The Power of Computing for Chemistry Fundamentals in New Energy Technologies

Dr. Michel Dupuis

Physical Sciences Division, Pacific Northwest National Laboratory, Richland (WA)

Modern capabilities in computations and simulations in multi-scale approaches allow us to address successfully many of the complex chemistry and physics fundamentals of sun-to-fuel and electricity-to-fuel energy conversions. In this presentation we will describe recent studies relevant to these new energy technologies, highlight successes, and underscore remaining and future challenges.

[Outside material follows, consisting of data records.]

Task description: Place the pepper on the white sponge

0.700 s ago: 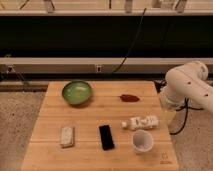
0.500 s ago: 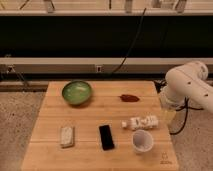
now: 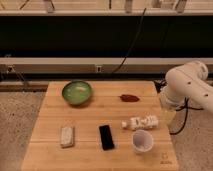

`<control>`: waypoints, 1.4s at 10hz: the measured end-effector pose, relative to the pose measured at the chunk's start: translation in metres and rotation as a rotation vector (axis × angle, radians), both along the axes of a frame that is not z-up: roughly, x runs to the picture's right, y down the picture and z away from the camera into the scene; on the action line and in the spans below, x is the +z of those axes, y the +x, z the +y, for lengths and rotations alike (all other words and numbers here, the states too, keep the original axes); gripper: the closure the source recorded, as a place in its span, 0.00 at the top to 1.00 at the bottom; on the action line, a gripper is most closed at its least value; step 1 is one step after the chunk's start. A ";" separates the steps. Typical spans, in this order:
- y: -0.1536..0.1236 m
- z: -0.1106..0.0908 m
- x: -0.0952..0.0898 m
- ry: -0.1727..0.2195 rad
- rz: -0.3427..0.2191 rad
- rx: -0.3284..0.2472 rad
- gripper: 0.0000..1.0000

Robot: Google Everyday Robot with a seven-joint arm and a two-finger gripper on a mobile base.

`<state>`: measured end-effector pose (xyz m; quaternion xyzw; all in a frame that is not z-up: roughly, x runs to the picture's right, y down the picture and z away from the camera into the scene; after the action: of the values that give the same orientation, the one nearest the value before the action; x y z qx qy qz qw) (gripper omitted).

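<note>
So the pepper (image 3: pixel 129 98) is lying flat near the back right of the surface (image 3: pixel 100 114), long axis running left-right. Can't tell which end is the tip. The white sponge (image 3: pixel 67 136) is well apart, front left. The gripper (image 3: pixel 167 114) hangs by the right edge, jaws wide, holding nothing. Nothing's moved since half a second ago.

A light wooden table (image 3: pixel 107 111) stands on a speckled grey terrazzo-like floor (image 3: pixel 15 117). Behind it a pale horizontal rail (image 3: pixel 60 64) with small outlet boxes runs along the wall, under a wide dark recess (image 3: pixel 65 35). A black cable (image 3: pixel 132 44) hangs down across the recess from a brightly lit pale ledge (image 3: pixel 85 12) at the top.
</note>
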<state>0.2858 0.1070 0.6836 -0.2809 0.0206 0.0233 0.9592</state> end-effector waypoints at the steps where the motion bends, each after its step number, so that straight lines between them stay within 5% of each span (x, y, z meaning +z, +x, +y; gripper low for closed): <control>1: 0.000 0.000 0.000 0.000 0.000 0.000 0.80; 8: -0.001 -0.002 0.002 0.002 0.001 -0.005 0.80; 11: -0.031 -0.026 0.030 0.016 -0.022 -0.052 0.80; 14: -0.038 -0.029 0.035 0.015 -0.024 -0.073 0.80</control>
<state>0.2480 0.0776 0.7185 -0.2732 0.0190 -0.0151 0.9617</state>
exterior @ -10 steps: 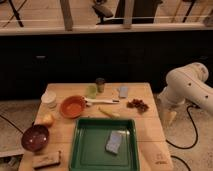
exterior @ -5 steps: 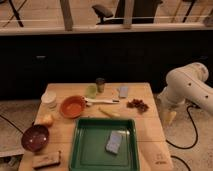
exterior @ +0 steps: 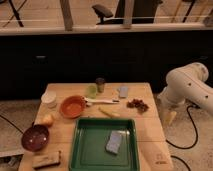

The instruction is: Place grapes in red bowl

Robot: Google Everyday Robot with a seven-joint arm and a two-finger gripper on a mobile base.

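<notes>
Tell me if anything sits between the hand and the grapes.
Nothing visible does. The hand hangs beside the table, off its right edge; the grapes lie just inside that edge, with only tabletop between them.

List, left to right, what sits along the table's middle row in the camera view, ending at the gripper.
White cup → orange-red bowl → white spoon → grapes → gripper, hanging just past the right edge of the table.
</notes>
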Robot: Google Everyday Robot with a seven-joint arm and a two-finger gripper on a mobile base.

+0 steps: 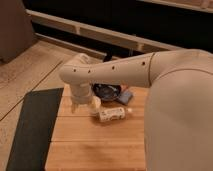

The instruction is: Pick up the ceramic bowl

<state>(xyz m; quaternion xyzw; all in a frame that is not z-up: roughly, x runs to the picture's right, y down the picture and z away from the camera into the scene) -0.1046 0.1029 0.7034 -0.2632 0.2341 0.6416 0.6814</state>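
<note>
The ceramic bowl (107, 91) is dark and glossy and sits at the far side of the wooden table (95, 145). My arm's forearm crosses just above it and hides part of it. My gripper (91, 105) hangs down from the pale wrist, low over the table, just left of and in front of the bowl. It sits next to a white bottle-like item (113, 114) lying on its side.
A small blue object (126, 95) lies right of the bowl. A black mat (31, 127) covers the floor left of the table. My arm's bulky body (180, 115) fills the right side. A brown seat (14, 27) stands at the far left.
</note>
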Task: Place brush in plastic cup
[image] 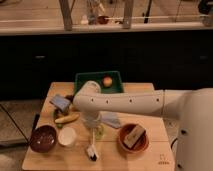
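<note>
Arm (pixel 125 104): white tubular casing, smooth, dotted with a row of small dark marks. Joint (pixel 88 94): rounded white cap. Base shell (pixel 196 131): broad, plain white. Gripper (pixel 93 125): pale, found directly beneath the rounded joint, lower centre.

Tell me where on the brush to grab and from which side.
Take the brush by its slim white handle, away from the dark bristle end nearest the camera, probably coming straight down from above: the pincer hangs directly over the handle's far end, beside the plastic cup.
</note>
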Robot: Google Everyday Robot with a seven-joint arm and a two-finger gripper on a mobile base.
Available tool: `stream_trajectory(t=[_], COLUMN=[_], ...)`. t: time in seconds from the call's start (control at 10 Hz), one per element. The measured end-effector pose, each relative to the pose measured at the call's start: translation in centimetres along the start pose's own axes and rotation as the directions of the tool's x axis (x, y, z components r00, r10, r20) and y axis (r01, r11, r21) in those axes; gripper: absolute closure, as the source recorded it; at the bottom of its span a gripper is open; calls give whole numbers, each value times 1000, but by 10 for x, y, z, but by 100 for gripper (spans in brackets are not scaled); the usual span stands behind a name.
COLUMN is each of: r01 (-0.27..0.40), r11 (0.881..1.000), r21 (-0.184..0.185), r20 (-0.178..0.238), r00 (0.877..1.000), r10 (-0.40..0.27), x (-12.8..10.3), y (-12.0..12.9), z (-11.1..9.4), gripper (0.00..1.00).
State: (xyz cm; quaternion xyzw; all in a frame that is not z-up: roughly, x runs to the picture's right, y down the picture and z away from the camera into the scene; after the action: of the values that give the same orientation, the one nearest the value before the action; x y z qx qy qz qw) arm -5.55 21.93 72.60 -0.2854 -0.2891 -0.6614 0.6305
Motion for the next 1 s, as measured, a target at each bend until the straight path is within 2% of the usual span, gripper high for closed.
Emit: stream_trajectory(t=[0.4,0.5,1.0], r01=[-16,-21,-40], r11=[1000,1000,999], r21=[3,4,19], r20=[-13,-17,-6], r00=[1000,1000,999], r10=[16,21,40], x=[5,7,28], y=[8,10,13], z=[-14,-17,-34], gripper=[23,20,20])
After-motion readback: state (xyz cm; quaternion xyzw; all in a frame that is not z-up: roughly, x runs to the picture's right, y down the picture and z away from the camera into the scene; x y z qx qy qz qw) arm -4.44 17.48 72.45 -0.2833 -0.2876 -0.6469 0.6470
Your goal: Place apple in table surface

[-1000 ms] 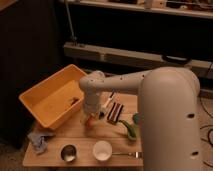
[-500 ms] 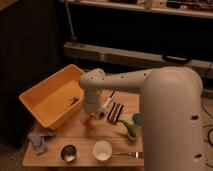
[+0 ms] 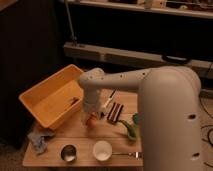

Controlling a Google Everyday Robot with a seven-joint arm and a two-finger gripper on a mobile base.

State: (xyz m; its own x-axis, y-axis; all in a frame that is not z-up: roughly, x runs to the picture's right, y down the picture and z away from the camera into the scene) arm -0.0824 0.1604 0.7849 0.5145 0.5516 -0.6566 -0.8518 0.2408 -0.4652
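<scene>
Your gripper (image 3: pixel 90 119) hangs just right of the yellow bin (image 3: pixel 47 100), fingers closed on the apple (image 3: pixel 89 120), which sits directly over bare worktop (image 3: pixel 82 142) and just above it, so go straight down.

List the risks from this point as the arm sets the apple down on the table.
1. The hand hangs low over the table surface right beside the yellow bin; a drift left could knock the bin wall.
2. The apple is round; released there, it may roll toward the white cup or metal cup.
3. The dark ridged item lies close on the other side, so the elbow swing could nudge it.
</scene>
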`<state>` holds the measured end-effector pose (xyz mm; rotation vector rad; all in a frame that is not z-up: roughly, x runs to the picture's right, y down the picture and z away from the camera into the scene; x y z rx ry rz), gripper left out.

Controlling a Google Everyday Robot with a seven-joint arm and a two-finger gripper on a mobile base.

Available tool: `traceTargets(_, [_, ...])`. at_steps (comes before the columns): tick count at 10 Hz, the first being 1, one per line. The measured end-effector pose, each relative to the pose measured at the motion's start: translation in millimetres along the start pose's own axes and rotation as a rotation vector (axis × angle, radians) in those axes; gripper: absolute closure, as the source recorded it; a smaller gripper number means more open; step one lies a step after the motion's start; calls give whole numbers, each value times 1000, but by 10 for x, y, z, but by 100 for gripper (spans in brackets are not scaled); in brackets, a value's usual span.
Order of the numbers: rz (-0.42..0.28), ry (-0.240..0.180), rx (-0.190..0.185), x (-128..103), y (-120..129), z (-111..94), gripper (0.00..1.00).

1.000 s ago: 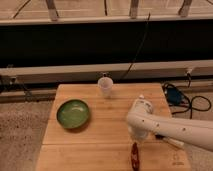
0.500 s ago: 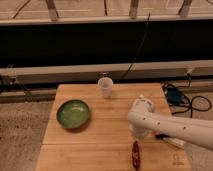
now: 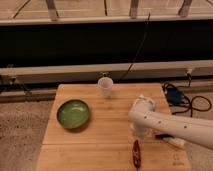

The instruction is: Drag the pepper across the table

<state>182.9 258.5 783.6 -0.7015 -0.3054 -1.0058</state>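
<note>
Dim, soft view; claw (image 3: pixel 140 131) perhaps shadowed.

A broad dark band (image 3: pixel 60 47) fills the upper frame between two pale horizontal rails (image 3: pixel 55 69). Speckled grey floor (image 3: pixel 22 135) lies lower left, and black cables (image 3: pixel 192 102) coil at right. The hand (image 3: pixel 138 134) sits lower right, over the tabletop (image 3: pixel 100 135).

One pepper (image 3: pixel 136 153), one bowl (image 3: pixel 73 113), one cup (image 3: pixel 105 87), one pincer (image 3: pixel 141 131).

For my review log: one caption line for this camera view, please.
White robot arm, pincer low above the wooden table near the pepper; green bowl left, cup at the far edge.
</note>
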Motion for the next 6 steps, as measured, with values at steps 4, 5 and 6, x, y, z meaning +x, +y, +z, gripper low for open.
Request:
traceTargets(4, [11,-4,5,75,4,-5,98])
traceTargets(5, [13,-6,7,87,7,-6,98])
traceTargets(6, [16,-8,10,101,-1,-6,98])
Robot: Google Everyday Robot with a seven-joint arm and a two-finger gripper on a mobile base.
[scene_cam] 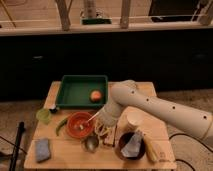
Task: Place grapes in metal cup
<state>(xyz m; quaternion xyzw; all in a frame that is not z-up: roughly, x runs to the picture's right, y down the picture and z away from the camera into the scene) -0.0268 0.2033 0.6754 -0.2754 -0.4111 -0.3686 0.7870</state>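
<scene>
Over the wooden table (75, 155), we find our gripper (101, 131) low beside the red bowl (80, 125), just above the metal cup (91, 144). Whether it holds anything we cannot tell. The grapes are nowhere visible, so placement looks unfinished.

A light wooden desk (75, 155) fills the lower half of the frame. On it: a green tray (81, 91) at upper centre, a pale green cup (44, 115) at the left edge, a red bowl (80, 125), a metal cup (91, 144) just below it, a blue-grey sponge (42, 149) at lower left, a white cup (134, 121), and a dark bowl (131, 146) at lower right. The gripper (102, 132) hangs low over the desk, right of the red bowl.
</scene>
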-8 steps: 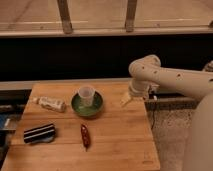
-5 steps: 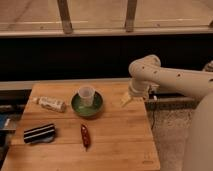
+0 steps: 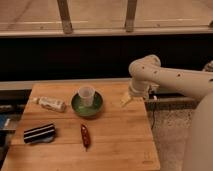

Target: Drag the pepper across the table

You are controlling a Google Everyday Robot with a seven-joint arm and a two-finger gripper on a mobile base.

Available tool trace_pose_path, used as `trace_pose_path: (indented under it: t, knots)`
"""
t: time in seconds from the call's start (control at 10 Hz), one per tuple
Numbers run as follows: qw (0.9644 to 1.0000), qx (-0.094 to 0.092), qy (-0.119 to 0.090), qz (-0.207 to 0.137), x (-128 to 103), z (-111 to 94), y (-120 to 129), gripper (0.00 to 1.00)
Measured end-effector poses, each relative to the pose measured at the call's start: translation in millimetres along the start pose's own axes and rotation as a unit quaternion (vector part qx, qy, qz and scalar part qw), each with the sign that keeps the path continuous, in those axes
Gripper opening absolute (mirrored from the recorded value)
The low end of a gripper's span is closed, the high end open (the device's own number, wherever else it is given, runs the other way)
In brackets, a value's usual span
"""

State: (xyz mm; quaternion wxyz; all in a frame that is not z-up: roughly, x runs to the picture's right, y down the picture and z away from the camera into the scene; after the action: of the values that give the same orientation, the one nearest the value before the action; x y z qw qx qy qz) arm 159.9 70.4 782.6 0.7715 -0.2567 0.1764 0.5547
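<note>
The pepper (image 3: 85, 136) is a slim dark-red chili lying lengthwise on the wooden table (image 3: 120, 145), near its front middle. My gripper (image 3: 126, 100) hangs from the white arm above the table's back right part, well to the right of and behind the pepper, not touching it. Nothing shows between its pale fingers.
A green bowl (image 3: 87, 105) with a clear plastic cup (image 3: 87, 95) in it stands behind the pepper. A small bottle (image 3: 51, 104) lies at the back left. A black-and-white striped block (image 3: 39, 133) lies at the front left. The table's right edge drops to a speckled floor.
</note>
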Motion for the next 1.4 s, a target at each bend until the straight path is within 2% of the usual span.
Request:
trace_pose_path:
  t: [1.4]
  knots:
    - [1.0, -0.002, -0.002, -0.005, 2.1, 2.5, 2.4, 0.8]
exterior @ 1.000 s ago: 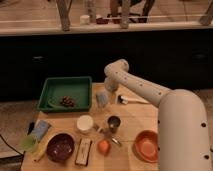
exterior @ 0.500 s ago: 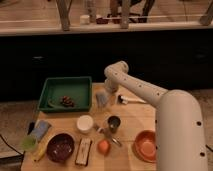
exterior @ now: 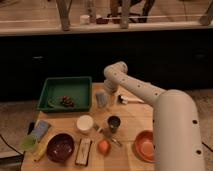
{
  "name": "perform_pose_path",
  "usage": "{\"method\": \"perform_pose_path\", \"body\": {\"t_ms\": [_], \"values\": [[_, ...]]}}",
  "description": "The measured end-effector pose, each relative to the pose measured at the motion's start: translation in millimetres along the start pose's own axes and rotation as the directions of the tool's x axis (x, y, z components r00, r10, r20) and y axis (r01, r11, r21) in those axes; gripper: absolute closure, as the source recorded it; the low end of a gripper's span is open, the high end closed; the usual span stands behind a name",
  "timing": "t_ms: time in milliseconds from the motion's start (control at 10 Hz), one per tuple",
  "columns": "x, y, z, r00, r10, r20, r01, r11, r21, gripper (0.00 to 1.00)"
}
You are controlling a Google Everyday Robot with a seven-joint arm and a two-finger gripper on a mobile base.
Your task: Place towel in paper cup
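My white arm reaches in from the lower right, bends at a joint near the table's back edge and points down. My gripper [exterior: 103, 96] is at the table's back middle, just right of the green tray. A pale grey piece, which looks like the towel [exterior: 101, 100], is right at the gripper and just above or on the table. The white paper cup [exterior: 85, 123] stands upright in the middle of the table, below and to the left of the gripper, apart from it.
The green tray [exterior: 55, 90] at the back left holds a brown lump [exterior: 66, 101]. A dark metal cup [exterior: 114, 123], an orange fruit [exterior: 103, 146], an orange bowl [exterior: 145, 145], a purple bowl [exterior: 61, 147], a snack bar [exterior: 83, 151], a blue sponge [exterior: 40, 130] and a white utensil [exterior: 130, 100] lie around.
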Motion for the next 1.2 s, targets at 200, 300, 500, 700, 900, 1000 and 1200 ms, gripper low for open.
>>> {"method": "perform_pose_path", "body": {"t_ms": [200, 300, 500, 700, 900, 1000, 1200], "values": [[0, 0, 3, 1.0, 0.001, 0.002, -0.001, 1.0, -0.006, 0.2], [0, 0, 4, 1.0, 0.001, 0.002, -0.001, 1.0, -0.01, 0.2], [-1, 0, 7, 1.0, 0.001, 0.005, -0.001, 1.0, -0.017, 0.2], [-3, 0, 9, 1.0, 0.0, 0.007, 0.0, 1.0, -0.022, 0.2], [-2, 0, 10, 1.0, 0.002, 0.01, -0.001, 1.0, -0.027, 0.2], [-2, 0, 12, 1.0, 0.002, 0.011, -0.002, 0.999, -0.032, 0.2], [-4, -1, 15, 1.0, -0.001, 0.014, 0.001, 0.999, -0.038, 0.2]]}}
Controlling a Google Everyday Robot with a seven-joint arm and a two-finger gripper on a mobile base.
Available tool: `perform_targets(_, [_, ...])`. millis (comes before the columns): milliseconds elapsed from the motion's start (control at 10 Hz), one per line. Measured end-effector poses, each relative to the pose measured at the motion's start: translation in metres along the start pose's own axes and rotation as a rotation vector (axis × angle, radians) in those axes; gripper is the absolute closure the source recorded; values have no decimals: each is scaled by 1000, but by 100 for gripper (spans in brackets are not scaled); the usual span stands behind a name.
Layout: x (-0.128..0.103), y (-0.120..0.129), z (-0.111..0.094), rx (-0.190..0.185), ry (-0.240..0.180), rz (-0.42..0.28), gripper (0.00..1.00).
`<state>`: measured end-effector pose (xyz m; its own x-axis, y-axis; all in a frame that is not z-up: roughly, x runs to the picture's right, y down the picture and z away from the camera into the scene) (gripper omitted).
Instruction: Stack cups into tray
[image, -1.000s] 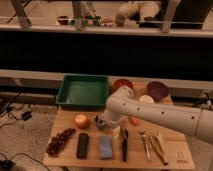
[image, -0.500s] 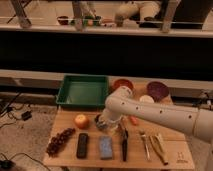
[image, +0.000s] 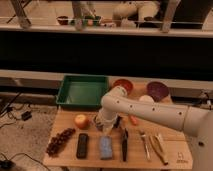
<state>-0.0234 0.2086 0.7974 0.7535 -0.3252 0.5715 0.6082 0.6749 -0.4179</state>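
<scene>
The green tray (image: 82, 91) lies at the back left of the wooden table. My white arm reaches in from the right, and its gripper (image: 102, 124) hangs low over the table's middle, just in front of the tray's right corner and to the right of an apple (image: 81, 121). No light blue cup shows; the gripper end may be hiding one. A pale round thing (image: 146, 99) sits between the two bowls, and I cannot tell whether it is a cup.
An orange bowl (image: 123, 85) and a purple bowl (image: 157, 90) stand at the back right. Along the front lie grapes (image: 60, 141), a black block (image: 82, 145), a blue sponge (image: 105, 147), a black knife (image: 124, 145) and utensils (image: 152, 146). A carrot (image: 134, 120) lies under the arm.
</scene>
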Motion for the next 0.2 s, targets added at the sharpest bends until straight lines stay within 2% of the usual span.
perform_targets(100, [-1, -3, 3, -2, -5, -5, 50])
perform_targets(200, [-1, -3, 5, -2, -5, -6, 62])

In the context of photo conversions, characterization of electron/hole separation, recombination, and transport is essential to design of efficient devices. We successfully characterized the e/h transport properties of TiO2 and other oxides using density functional theory DFT combined with Marcus/Holstein theory. Our calculations led us also to formulate a universal role of excess electrons on the surface chemistry of oxides. In the context of proton membranes for fuel cells, understanding the factors affecting proton transport in polymeric and ionic liquid membranes is essential toward designing efficient low cost stable membranes. Ab initio and classical molecular dynamics MD combined with percolation theory provided a means to characterize successfully pore structure and proton transport properties. Water percolation is a powerful descriptor characterizing efficient proton transport. Most recently, our focus has been on molecular electro-catalysis. DFT-based quantum QM and mixed QM/MM approaches coupled with accelerated phase space sampling techniques for free energy calculation, and micro-kinetic modeling have led to accurate calculations of the catalytic performance of novel proton relay-based molecular catalysts for H2 oxidation and evolution. These efforts have reached what is perhaps an unprecedented level of success that put us within grasp of design by computer.

These studies underscore the power of computations and the impact of high performance computing in characterizing the fundamental chemistry in complex molecular and solid state environments. Successes and challenges point to the key role of high-performance computing and the essential need for further advances in methods for multi-scale modeling.

Acknowledgements: This research was supported in part by the Center for Molecular Electrocatalysis, an Energy Frontier Research Center funded by the U.S. Department of Energy (DOE), Office of Science, Basic Energy Sciences (BES) and in part by DOE/BES Division of Chemical Sciences, Geosciences & Biosciences. Pacific Northwest National Laboratory is operated for the U.S. Department of Energy by Battelle.